++++ Data shown ++++

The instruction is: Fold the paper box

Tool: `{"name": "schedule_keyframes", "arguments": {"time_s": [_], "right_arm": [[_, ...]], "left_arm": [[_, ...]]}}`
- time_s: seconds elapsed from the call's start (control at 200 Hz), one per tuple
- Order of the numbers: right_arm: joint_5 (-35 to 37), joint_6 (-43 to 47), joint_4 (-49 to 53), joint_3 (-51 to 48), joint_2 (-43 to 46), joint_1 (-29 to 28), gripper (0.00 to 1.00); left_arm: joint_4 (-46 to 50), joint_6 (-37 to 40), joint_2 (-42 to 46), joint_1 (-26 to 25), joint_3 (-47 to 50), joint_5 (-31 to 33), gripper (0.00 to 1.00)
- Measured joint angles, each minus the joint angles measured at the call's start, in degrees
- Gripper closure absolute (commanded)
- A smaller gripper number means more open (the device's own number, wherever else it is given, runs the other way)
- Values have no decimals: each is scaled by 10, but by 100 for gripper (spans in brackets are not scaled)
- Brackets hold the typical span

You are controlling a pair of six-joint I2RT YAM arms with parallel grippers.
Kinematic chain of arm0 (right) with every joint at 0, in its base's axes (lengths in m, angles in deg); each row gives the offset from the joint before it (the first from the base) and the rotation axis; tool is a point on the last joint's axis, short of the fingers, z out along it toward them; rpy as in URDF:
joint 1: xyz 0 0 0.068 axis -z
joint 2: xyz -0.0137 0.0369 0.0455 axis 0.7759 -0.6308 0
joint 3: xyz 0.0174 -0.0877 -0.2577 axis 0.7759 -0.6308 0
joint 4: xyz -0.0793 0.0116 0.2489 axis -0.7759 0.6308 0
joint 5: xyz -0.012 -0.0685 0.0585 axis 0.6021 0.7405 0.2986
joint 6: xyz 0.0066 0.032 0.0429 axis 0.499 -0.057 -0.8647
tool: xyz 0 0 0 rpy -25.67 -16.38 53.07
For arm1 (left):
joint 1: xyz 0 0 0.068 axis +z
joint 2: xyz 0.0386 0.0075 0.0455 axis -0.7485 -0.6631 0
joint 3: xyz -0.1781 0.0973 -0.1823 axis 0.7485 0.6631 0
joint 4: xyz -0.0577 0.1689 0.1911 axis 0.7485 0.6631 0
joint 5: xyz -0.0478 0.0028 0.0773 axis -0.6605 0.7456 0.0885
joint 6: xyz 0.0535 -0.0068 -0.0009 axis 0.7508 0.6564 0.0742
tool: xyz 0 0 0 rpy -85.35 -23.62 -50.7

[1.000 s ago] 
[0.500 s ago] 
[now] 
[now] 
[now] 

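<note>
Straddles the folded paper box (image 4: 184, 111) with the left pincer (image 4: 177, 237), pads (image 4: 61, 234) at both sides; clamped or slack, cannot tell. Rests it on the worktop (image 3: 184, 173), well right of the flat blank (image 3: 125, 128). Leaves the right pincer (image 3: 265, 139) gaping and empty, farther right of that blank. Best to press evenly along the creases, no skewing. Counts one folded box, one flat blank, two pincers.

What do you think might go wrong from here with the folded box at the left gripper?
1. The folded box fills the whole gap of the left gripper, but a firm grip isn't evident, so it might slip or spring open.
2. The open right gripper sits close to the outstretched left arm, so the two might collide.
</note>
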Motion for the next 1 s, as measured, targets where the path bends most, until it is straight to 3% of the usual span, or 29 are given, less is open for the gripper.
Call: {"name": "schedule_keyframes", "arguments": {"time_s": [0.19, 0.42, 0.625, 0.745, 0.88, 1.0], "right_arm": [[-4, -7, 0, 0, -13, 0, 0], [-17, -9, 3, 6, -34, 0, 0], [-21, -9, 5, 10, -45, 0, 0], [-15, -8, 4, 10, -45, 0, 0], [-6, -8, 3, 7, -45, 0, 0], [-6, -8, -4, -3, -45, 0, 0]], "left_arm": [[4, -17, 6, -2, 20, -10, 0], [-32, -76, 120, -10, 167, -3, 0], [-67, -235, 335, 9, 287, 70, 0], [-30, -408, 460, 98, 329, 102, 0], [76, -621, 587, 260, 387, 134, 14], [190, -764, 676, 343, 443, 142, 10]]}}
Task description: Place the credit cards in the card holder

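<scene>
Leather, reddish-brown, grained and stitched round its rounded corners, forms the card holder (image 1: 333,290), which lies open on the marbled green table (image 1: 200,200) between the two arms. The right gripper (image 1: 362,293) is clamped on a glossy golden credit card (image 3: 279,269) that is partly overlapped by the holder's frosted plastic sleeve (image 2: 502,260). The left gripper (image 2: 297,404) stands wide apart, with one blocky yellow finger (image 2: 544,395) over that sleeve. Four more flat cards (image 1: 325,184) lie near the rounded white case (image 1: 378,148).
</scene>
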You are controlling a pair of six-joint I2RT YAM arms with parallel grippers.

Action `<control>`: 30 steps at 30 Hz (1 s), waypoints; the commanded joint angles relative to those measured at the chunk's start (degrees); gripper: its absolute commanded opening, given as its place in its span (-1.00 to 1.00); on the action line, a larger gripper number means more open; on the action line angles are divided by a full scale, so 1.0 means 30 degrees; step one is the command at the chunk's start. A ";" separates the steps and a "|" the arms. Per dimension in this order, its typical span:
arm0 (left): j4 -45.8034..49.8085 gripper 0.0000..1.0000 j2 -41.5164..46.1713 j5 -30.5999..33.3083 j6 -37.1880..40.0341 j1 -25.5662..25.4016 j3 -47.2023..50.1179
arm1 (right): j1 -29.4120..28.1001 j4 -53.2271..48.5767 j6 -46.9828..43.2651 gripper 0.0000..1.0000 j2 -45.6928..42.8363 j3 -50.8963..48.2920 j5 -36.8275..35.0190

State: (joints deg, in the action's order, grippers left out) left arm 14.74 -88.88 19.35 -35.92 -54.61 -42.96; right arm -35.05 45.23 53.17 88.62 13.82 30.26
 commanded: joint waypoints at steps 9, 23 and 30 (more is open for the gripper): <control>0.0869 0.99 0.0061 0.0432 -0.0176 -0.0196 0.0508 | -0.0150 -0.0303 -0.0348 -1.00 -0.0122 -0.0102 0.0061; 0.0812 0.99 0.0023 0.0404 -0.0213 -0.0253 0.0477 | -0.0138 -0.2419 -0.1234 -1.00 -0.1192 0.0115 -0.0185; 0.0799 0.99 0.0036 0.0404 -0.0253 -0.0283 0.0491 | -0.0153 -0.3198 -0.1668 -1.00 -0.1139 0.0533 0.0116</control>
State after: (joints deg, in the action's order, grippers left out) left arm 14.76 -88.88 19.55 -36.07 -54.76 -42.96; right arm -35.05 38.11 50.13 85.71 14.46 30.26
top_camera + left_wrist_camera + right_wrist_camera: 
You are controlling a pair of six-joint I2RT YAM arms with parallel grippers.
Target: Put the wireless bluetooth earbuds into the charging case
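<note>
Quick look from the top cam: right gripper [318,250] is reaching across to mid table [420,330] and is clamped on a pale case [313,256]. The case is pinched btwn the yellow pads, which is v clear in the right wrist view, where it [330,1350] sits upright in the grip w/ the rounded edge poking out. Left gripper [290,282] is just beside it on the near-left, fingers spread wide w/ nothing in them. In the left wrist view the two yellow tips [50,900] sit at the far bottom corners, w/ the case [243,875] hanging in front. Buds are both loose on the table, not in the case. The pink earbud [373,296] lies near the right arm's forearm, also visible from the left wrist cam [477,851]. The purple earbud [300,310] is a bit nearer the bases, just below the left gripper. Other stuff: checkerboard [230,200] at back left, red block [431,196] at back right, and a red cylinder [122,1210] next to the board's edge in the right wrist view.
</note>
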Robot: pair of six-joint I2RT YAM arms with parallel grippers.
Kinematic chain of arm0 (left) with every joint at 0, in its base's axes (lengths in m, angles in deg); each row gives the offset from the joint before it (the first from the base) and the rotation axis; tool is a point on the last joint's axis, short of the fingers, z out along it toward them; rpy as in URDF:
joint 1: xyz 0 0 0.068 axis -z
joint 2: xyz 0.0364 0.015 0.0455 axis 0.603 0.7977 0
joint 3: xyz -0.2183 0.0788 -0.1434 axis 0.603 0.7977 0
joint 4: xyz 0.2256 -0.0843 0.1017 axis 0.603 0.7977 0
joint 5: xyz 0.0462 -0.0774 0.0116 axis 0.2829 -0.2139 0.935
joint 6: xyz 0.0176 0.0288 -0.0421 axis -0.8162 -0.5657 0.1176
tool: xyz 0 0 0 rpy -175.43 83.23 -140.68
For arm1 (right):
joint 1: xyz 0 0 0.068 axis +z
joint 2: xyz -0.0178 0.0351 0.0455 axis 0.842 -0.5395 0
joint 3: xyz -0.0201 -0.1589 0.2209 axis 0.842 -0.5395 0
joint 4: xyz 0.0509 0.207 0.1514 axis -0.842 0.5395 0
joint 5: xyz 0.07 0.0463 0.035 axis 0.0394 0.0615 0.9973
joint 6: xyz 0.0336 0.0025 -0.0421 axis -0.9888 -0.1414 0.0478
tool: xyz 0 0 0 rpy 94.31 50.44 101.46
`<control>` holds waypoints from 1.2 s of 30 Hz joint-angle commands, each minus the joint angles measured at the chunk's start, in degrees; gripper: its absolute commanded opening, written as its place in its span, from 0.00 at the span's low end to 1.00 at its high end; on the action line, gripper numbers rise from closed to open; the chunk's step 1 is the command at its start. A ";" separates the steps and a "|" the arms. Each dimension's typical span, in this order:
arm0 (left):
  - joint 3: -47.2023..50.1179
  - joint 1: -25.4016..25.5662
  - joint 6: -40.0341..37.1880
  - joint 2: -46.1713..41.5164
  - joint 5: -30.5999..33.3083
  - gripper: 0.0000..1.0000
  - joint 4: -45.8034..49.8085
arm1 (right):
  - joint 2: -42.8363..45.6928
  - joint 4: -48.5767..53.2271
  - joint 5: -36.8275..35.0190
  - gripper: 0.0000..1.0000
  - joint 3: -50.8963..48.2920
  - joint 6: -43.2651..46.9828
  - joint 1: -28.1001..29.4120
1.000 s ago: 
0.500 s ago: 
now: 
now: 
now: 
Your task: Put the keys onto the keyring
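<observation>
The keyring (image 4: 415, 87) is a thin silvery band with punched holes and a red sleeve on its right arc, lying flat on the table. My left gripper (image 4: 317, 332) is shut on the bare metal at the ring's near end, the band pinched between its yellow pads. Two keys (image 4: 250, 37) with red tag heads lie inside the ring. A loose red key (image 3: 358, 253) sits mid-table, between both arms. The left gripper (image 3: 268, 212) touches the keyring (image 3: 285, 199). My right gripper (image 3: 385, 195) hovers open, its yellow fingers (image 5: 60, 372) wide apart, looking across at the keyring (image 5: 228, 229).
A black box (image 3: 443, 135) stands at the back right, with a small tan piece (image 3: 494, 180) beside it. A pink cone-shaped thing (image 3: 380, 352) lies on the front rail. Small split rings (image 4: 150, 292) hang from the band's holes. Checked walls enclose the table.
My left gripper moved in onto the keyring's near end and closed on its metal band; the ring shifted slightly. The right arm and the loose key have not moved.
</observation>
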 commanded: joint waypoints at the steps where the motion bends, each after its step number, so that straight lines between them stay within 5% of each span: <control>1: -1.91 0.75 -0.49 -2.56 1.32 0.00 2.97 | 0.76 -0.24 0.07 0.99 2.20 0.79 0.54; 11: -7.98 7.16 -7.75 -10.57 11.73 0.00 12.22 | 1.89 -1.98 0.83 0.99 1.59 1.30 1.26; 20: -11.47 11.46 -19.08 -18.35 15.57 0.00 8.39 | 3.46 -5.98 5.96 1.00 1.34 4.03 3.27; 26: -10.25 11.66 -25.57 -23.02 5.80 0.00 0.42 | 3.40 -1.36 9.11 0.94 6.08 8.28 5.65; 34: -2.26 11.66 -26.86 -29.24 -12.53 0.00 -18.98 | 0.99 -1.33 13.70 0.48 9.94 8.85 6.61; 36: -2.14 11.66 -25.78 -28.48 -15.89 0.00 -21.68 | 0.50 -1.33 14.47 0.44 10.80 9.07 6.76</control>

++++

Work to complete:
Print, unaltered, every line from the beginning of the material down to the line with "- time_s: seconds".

Answer for this exercise:
The instruction is: Fold the paper box

Tool: `{"name": "schedule_keyframes", "arguments": {"time_s": [_], "right_arm": [[_, ...]], "left_arm": [[_, ...]]}}`
- time_s: seconds elapsed from the call's start (control at 200 Hz), one per tuple

There is no additional output for this exercise.